→ Assigned task
Apart from the pictures, every line below needs to be reproduced verbatim.

→ Source material
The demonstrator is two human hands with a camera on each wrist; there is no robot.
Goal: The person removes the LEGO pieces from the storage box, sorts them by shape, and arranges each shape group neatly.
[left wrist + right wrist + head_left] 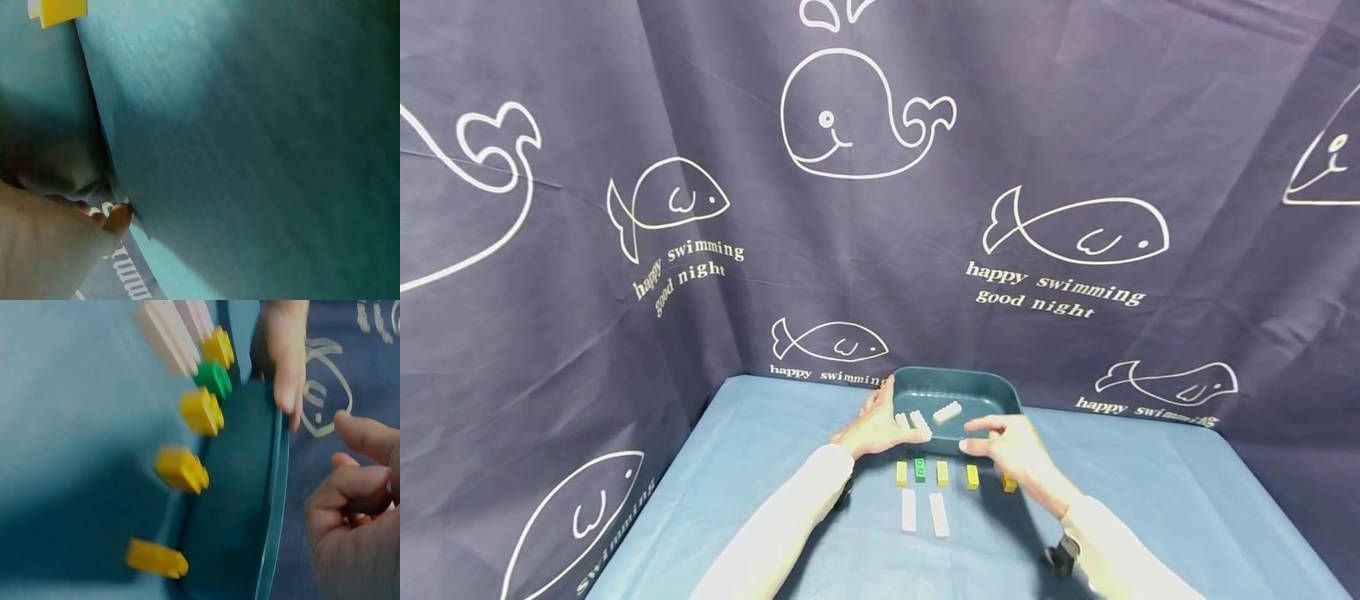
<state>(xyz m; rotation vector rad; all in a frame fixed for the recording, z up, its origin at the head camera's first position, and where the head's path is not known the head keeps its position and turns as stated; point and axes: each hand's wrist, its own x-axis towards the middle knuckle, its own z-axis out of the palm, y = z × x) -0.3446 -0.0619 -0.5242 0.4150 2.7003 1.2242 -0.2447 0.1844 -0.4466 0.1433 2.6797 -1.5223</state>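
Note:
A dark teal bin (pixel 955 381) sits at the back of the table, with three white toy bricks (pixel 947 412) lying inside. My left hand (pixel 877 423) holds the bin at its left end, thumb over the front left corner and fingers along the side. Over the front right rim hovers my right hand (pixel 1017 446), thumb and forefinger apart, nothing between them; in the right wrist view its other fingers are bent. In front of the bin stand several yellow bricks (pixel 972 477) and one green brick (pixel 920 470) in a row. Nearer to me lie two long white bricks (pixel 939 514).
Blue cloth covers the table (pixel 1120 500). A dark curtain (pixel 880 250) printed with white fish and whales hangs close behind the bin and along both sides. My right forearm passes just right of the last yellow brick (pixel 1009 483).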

→ Written solution
The demonstrator is two human hands with a camera on each wrist; there is no robot.
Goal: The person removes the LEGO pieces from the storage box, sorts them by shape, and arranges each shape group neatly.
[left wrist + right wrist + head_left] 
<state>(xyz m; rotation vector rad; all in a frame fixed for the recording, z up, its origin at the head camera's first position, and where the head's path is not known the head keeps its position and turns as stated; point and axes: each hand's wrist, its own x-axis towards the middle knuckle, its own z-axis out of the palm, y = z × x) -0.3446 -0.0619 -0.5242 0.4150 2.7003 1.2242 -0.2447 0.1844 -0.4466 0.1433 2.6797 -1.5223</state>
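Note:
A dark teal bin (pixel 955 381) sits at the back of the table, with three white toy bricks (pixel 947 412) lying inside. My left hand (pixel 877 423) holds the bin at its left end, thumb over the front left corner and fingers along the side. Over the front right rim hovers my right hand (pixel 1017 446), thumb and forefinger apart, nothing between them; in the right wrist view its other fingers are bent. In front of the bin stand several yellow bricks (pixel 972 477) and one green brick (pixel 920 470) in a row. Nearer to me lie two long white bricks (pixel 939 514).
Blue cloth covers the table (pixel 1120 500). A dark curtain (pixel 880 250) printed with white fish and whales hangs close behind the bin and along both sides. My right forearm passes just right of the last yellow brick (pixel 1009 483).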

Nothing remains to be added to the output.